The Hidden Life of Trees (and Churches)
I picked up a book on vacation: The Hidden Life of Trees: What They Feel, How They Communicate―Discoveries from A Secret World. I was camping in a forest, so it seemed like an appropriate book to read.
I learned a lot. I’ve never given much thought to trees. “It seems to us that trees are static beings, only slightly more active than rocks.” The main reason for this view, according to the book, isn’t that trees don’t do anything. It’s that their timeline is much slower than ours.
The main reason we misunderstand trees … is that they are so incredibly slow. Their childhood and youth last ten times as long as ours. Their complete life-span is at least five times as long as ours. Active movements such as unfurling leaves or growing new shoots take weeks or even months.
The book describes what happens when tourists visit a national park that hasn’t yet had time to grow. “They are expecting to take a walk in what is supposedly an intact forest, and instead of seeing healthy green growth, they encounter a series of hillsides completely covered in dead trees.” They’re unhappy, so parks respond by cutting down the dead trees, short-circuiting what’s needed to grow a healthy forest. If you want the forest to become what the tourists expect, you’d better be patient. It’s going to take up to 500 years. “Few changes are noticeable in a person’s lifetime.”

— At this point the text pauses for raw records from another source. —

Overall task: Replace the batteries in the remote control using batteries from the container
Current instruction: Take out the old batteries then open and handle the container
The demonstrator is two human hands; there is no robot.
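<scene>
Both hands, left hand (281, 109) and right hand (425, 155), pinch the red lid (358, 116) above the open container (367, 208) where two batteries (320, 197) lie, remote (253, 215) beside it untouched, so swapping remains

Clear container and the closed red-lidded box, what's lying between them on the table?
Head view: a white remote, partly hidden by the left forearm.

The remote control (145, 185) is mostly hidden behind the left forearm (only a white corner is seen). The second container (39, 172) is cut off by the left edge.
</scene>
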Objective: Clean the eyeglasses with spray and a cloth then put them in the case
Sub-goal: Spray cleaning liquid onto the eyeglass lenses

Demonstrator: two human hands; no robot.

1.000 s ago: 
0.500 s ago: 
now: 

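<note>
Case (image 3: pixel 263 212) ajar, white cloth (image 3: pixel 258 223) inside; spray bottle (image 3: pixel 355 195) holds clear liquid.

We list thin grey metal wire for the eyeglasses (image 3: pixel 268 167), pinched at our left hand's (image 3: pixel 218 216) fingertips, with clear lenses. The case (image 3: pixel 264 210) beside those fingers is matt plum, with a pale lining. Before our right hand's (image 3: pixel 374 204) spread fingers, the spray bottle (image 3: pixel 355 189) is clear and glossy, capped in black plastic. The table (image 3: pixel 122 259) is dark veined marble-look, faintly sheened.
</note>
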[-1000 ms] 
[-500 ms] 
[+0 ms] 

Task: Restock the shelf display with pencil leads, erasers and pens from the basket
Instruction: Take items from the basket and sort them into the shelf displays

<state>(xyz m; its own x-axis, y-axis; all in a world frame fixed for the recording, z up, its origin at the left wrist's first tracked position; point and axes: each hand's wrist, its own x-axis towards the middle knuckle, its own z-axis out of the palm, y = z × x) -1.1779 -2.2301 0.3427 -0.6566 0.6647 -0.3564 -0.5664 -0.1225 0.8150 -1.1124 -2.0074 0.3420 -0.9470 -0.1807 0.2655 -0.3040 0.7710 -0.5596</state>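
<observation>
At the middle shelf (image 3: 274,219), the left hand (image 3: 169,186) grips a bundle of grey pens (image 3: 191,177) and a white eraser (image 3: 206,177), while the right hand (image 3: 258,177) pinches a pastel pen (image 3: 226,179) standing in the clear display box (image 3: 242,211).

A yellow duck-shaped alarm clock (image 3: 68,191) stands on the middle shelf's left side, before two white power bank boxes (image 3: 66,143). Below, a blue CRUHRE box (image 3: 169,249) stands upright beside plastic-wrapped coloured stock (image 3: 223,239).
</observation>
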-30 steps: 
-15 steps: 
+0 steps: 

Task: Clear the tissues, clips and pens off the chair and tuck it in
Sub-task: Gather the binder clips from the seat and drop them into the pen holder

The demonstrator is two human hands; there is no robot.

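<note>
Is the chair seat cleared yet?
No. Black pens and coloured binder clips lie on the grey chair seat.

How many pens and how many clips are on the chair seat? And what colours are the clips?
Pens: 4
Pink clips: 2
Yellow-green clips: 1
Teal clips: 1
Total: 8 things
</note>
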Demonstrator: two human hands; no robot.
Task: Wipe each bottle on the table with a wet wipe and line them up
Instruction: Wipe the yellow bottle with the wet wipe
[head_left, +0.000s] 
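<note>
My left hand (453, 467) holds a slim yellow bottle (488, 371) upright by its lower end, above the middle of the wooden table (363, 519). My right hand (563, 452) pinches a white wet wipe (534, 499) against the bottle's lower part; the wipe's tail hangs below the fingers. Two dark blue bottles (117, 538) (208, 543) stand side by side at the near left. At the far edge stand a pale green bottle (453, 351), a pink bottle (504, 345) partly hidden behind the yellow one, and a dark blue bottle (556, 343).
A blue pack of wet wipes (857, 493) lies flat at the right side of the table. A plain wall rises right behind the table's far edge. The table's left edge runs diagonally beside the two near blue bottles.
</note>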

Surprisingly, it’s not good for a tree to grow too quickly. “Scientists have determined that slow growth when the tree is young is a prerequisite if a tree is to live to a ripe old age.” Trees that grow slowly are more flexible and disease-resistant. For a tree, slow growth is the best growth.
Slow Growth Is Normally the Best Growth
Friends recently told me of the first missionaries to Korea. Many of them lived and served for years without seeing any results. Robert Jermain Thomas, for instance, was killed in his second year as a missionary. Some of his Bibles, though, were recovered from a riverbank and used as wallpaper. People began to read the gospel for themselves. “It wasn’t until 20 years after the death of Robert Jermain Thomas that the first Korean convert was baptized, and a year later, in 1887, there were only seven Korean converts. But the church grew very rapidly after that.”
Thomas may have seen his ministry as a failure. No matter. It was simply too soon to measure by the time of his death. Some ministries that look impressive in the short-term make no lasting difference. Other ministries that look slow and unimpressive bear lasting fruit.
Don’t get me wrong. I long for revival, and I realize that God sometimes grows a ministry more quickly than we’d expect.
Ordinarily, though, slow growth is the best growth. Our problem isn’t that we’re too patient. We are in too much of a rush, attempting to microwave what needs to be slow-cooked, anxious to weigh fruit that hasn’t yet ripened. We love stories about dramatic growth and ignore stories of faithfulness over a long period of time.
Don’t measure in weeks what God measures in decades or even centuries. “Do not pronounce judgment before the time, before the Lord comes” (1 Corinthians 4:5). On the day that matters, some things we thought were failures will be judged successes, and some things we thought were successes will be judged as failures. God will judge in his time by his standards.